TO DO: All of the data that follows should be retyped exactly, please, except the pictures.

--- DATA EXCERPT Enclosed Below ---

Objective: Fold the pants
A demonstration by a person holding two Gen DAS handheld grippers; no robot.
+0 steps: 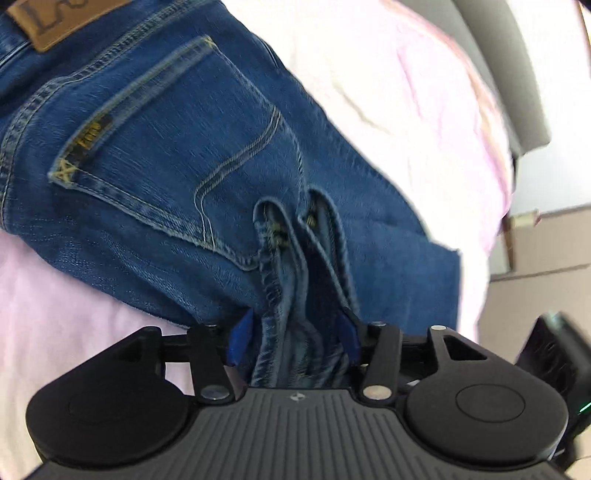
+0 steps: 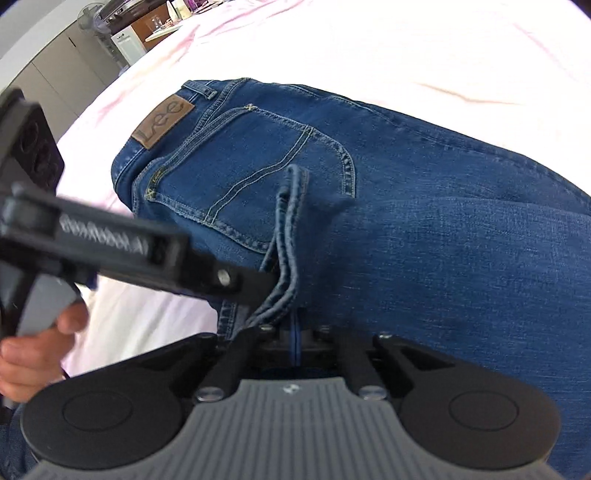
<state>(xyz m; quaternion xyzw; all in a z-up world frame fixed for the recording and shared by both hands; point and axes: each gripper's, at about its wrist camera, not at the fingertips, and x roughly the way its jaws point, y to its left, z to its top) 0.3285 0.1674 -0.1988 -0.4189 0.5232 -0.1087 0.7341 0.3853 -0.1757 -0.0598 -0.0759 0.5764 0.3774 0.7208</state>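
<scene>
Blue denim jeans (image 1: 177,155) lie on a pale pink sheet (image 1: 424,92), back pocket and brown leather label up. My left gripper (image 1: 295,336) has its blue-padded fingers (image 1: 240,336) apart, with a bunch of hem and seam layers (image 1: 291,258) between them. In the right wrist view the jeans (image 2: 424,229) fill the frame. My right gripper (image 2: 295,332) is shut on the denim fold. The left gripper (image 2: 122,243) reaches in from the left, held by a hand, with its tip at the same hem bunch (image 2: 288,229).
The bed sheet (image 2: 369,44) spreads around the jeans. A grey headboard or wall panel (image 1: 517,74) and cardboard boxes (image 1: 535,258) lie beyond the bed. Shelves with bottles and a fan (image 2: 122,29) stand at the far left.
</scene>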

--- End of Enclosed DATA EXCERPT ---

EXPECTED OUTPUT:
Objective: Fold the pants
A demonstration by a person holding two Gen DAS handheld grippers; no robot.
+0 steps: 
+0 steps: 
<state>(xyz m; quaternion xyzw; all in a z-up world frame fixed for the recording and shared by both hands; point and axes: each gripper's, at about its wrist camera, not at the fingertips, and x roughly the way its jaws point, y to its left, z to its top) 0.3285 0.1674 -0.1988 -0.4189 0.5232 -0.1087 0.7341 0.3853 -0.1757 -0.0598 -0.0759 0.5764 0.3774 0.7208</state>
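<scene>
Blue denim jeans (image 1: 177,155) lie on a pale pink sheet (image 1: 424,92), back pocket and brown leather label up. My left gripper (image 1: 295,336) has its blue-padded fingers (image 1: 240,336) apart, with a bunch of hem and seam layers (image 1: 291,258) between them. In the right wrist view the jeans (image 2: 424,229) fill the frame. My right gripper (image 2: 295,332) is shut on the denim fold. The left gripper (image 2: 122,243) reaches in from the left, held by a hand, with its tip at the same hem bunch (image 2: 288,229).
The bed sheet (image 2: 369,44) spreads around the jeans. A grey headboard or wall panel (image 1: 517,74) and cardboard boxes (image 1: 535,258) lie beyond the bed. Shelves with bottles and a fan (image 2: 122,29) stand at the far left.
</scene>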

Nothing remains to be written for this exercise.